* What to work on:
Look through the data below and extract, unchanged, the lines from the one that contains "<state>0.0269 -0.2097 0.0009" to the one that contains "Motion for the", both included.
----
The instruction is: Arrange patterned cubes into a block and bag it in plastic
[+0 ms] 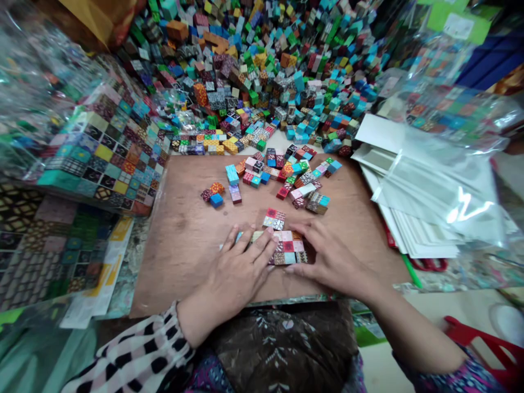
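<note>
Near the front of the brown board [184, 234], small patterned blocks [289, 246] lie in a tight flat group, with pink, red and brown faces up. My left hand [239, 265] lies flat over the left part of this group, fingers stretched out, hiding the blocks beneath. My right hand [329, 259] grips the group's right end, fingertips at its far edge and thumb at its near edge. Just beyond, a small square of blocks [274, 218] with red and grey faces sits close to the group. Farther back are loose blocks [295, 180] in several colours.
A large heap of blocks [262, 71] fills the back. At left stands a big plastic-wrapped stack of block cubes [110, 153]. White cards [426, 229] under clear plastic bags [442, 169] lie at right, beside a green stick [411, 271] and red handles [429, 265].
</note>
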Tool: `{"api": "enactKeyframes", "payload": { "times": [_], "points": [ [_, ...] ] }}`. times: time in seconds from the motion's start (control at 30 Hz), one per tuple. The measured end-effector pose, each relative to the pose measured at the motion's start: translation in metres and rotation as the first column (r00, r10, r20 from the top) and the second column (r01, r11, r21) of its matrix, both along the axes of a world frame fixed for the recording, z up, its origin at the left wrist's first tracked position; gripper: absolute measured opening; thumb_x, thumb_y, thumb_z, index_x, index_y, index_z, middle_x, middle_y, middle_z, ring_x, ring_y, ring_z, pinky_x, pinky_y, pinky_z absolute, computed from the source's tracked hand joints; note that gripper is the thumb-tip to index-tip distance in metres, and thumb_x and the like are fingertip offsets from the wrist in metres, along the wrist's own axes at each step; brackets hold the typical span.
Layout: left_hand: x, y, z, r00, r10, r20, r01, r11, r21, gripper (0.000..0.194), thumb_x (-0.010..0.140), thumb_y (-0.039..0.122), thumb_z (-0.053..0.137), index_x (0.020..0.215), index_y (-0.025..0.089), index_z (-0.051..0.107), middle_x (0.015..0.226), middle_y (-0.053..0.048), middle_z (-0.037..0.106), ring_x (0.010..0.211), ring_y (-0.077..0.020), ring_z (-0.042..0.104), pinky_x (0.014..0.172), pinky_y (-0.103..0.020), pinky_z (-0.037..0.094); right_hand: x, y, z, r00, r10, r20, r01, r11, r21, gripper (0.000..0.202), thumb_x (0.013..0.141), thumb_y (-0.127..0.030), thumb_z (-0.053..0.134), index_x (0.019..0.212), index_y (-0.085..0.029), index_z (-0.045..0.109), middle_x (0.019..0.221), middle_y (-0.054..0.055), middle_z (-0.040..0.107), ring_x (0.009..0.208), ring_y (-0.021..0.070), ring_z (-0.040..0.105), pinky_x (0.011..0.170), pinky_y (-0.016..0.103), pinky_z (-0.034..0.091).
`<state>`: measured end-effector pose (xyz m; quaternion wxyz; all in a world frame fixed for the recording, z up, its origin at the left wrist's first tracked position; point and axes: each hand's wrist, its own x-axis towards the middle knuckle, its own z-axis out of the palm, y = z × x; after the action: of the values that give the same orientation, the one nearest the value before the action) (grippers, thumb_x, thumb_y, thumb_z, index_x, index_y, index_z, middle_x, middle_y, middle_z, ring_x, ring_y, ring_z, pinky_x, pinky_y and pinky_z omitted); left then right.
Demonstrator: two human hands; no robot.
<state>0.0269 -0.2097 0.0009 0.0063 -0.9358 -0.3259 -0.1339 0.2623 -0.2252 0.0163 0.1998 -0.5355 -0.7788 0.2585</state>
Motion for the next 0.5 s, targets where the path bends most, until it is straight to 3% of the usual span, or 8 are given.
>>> {"api": "enactKeyframes", "payload": {
  "times": [0.13,0.23,0.37,0.5],
  "points": [
    [-0.019,0.001,0.016,0.998,0.014,0.06,-0.011,0.999,-0.046,0.044,0.097,0.04,0.05,0.138,0.025,0.05,0.145,-0.006,0.052,0.137,-0.0336,0.04,0.115,-0.058,0.024,-0.002,-0.005,-0.002,1.0,0.001,0.022,0.0,0.999,-0.039,0.074,0.076,-0.038,0.076,0.14,-0.021,0.042,0.126,0.015,0.05,0.117,0.0316,0.052,0.098,0.05,0.048],
    [-0.048,0.001,0.024,0.986,0.134,0.094,-0.125,0.987,-0.097,0.044,0.096,0.037,0.05,0.138,0.024,0.048,0.142,-0.011,0.052,0.129,-0.0313,0.048,0.106,-0.05,0.041,0.0,-0.007,-0.001,1.0,-0.007,0.021,0.009,0.996,-0.088,0.078,0.075,-0.036,0.077,0.141,-0.022,0.039,0.126,0.014,0.048,0.117,0.0318,0.051,0.099,0.051,0.047],
    [-0.081,-0.003,0.018,0.958,0.262,0.113,-0.213,0.919,-0.331,0.057,0.095,0.043,0.052,0.146,0.025,0.037,0.145,-0.012,0.046,0.128,-0.0282,0.051,0.101,-0.044,0.049,0.005,-0.007,-0.001,1.0,0.017,0.014,-0.015,0.991,-0.136,0.075,0.079,-0.038,0.074,0.143,-0.025,0.037,0.123,0.012,0.047,0.114,0.0302,0.052,0.098,0.05,0.047],
    [-0.082,-0.007,0.008,0.945,0.284,0.163,-0.18,0.866,-0.467,0.057,0.096,0.039,0.051,0.149,0.028,0.033,0.145,-0.009,0.048,0.128,-0.0253,0.052,0.103,-0.041,0.049,0.004,-0.004,-0.001,1.0,0.027,0.006,-0.026,0.989,-0.146,0.064,0.08,-0.033,0.072,0.138,-0.027,0.043,0.116,0.009,0.048,0.106,0.0279,0.053,0.092,0.046,0.05]
  ]
}}
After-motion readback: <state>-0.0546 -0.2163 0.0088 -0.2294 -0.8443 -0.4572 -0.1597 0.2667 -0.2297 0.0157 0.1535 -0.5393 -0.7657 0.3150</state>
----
* Task solution:
<state>0.0269 -0.2097 0.0009 0.0063 -0.9358 -0.3259 -0.1339 0.2623 -0.2252 0.0163 0.1998 -0.5355 -0.7788 0.2585</state>
Motion for the next 0.5 s, targets where the path bends most, until it is straight to 3% of the usual span, or 8 are given.

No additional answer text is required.